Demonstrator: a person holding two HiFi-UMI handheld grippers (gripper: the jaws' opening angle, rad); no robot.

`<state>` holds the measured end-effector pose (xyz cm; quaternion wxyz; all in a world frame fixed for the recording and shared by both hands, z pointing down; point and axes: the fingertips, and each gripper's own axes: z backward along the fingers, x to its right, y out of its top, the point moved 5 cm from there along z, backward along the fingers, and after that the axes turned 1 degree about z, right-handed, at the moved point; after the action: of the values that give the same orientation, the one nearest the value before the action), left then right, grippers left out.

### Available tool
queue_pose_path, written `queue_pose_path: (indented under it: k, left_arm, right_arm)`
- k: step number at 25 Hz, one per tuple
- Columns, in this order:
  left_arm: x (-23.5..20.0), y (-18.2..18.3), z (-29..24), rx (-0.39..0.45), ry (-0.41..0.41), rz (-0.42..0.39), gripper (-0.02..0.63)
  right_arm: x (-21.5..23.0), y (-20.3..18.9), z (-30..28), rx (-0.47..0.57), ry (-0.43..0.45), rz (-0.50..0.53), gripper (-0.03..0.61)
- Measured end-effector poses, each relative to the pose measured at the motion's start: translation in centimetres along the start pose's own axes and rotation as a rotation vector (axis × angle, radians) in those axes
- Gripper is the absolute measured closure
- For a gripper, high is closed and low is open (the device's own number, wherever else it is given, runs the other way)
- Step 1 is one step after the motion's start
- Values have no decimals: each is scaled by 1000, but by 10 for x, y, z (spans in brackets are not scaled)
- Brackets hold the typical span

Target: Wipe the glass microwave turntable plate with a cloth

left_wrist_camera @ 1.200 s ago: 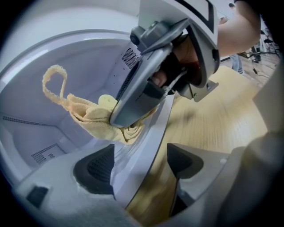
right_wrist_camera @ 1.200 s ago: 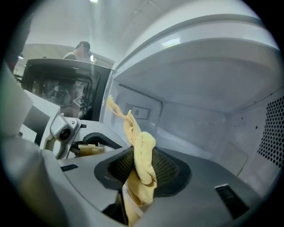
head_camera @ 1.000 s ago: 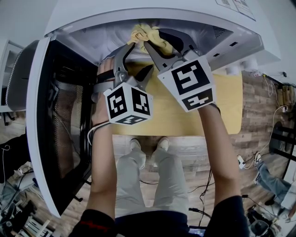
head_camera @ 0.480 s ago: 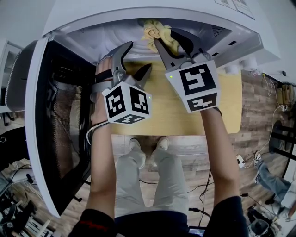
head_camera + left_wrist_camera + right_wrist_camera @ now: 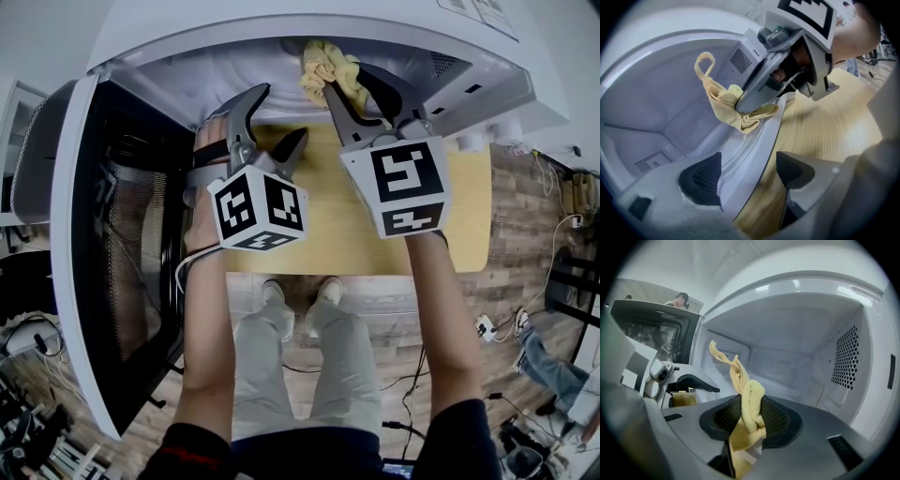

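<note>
Yellow cloth, pinched in the right tool, touches the clear glass turntable plate (left tool spread astride its rim); wiping seems underway, unfinished.

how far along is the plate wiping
Done: the microwave door is open and the right gripper is shut on the yellow cloth. In hand: the cloth is pressed on the glass plate near its rim, which sits between the left gripper's parted jaws. Left: probably the rest of the wipe; the pictures cannot show how clean the glass is.
</note>
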<state>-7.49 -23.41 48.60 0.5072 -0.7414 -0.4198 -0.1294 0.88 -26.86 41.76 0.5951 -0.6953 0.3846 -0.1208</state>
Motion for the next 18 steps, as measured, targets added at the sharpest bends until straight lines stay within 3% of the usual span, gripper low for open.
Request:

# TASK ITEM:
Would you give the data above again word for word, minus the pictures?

# WRITTEN ANSWER:
Demonstrator: a person holding two HiFi-UMI handheld grippers (gripper: the jaws' opening angle, rad); no robot.

`<state>` holds the measured end-effector pose (xyz cm; quaternion wxyz; all in a world frame fixed for the recording and shared by both hands, z pointing down; point and axes: the fingertips, and each gripper's own axes: z backward along the fingers, x to its right, y out of its top, the point moved 5 cm from there along z, backward along the fingers, and after that the axes turned 1 degree about z, right-handed, at the moved point; after the action: of the values that give the same orientation, the one nearest the value before the action), left then right, grippers left out.

### Available tool
queue_pose_path, written `queue_pose_path: (indented under it: k, left_arm, right_arm)`
- k: step number at 25 Hz, one per tuple
- Columns, in this order:
  left_arm: x (-23.5..20.0), y (-18.2..18.3), z (-29..24), rx (-0.39..0.45), ry (-0.41..0.41), rz (-0.42..0.39), gripper (-0.02..0.63)
  right_arm: x (-21.5..23.0), y (-20.3..18.9), z (-30..28), rx (-0.47..0.57), ry (-0.43..0.45), rz (-0.50..0.53), gripper (-0.03..0.61)
- Measured end-effector poses, each relative to the pose measured at the motion's start: translation in centimetres along the start pose's own axes and rotation as a rotation vector (axis × angle, radians) in those axes
- Gripper is the absolute measured closure
- For a gripper, high is closed and low is open (the device's own number, wherever else it is given, runs the other way)
- Step 1 is one step after the motion's start
- Values have no decimals: each is scaled by 1000, but by 10 for x, y, z (spans in brackets are not scaled)
- Brackets hold the typical span

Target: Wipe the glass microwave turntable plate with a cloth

left_wrist_camera @ 1.200 s ago: 
right_wrist_camera @ 1.200 s ago: 
head_camera @ 1.000 s ago: 
head_camera @ 0.480 s ago: 
head_camera + left_wrist_camera + right_wrist_camera @ now: 

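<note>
Yellow cloth, pinched in the right tool, touches the clear glass turntable plate (left tool spread astride its rim); wiping seems underway, unfinished.

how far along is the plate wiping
Done: the microwave door is open and the right gripper is shut on the yellow cloth. In hand: the cloth is pressed on the glass plate near its rim, which sits between the left gripper's parted jaws. Left: probably the rest of the wipe; the pictures cannot show how clean the glass is.
</note>
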<state>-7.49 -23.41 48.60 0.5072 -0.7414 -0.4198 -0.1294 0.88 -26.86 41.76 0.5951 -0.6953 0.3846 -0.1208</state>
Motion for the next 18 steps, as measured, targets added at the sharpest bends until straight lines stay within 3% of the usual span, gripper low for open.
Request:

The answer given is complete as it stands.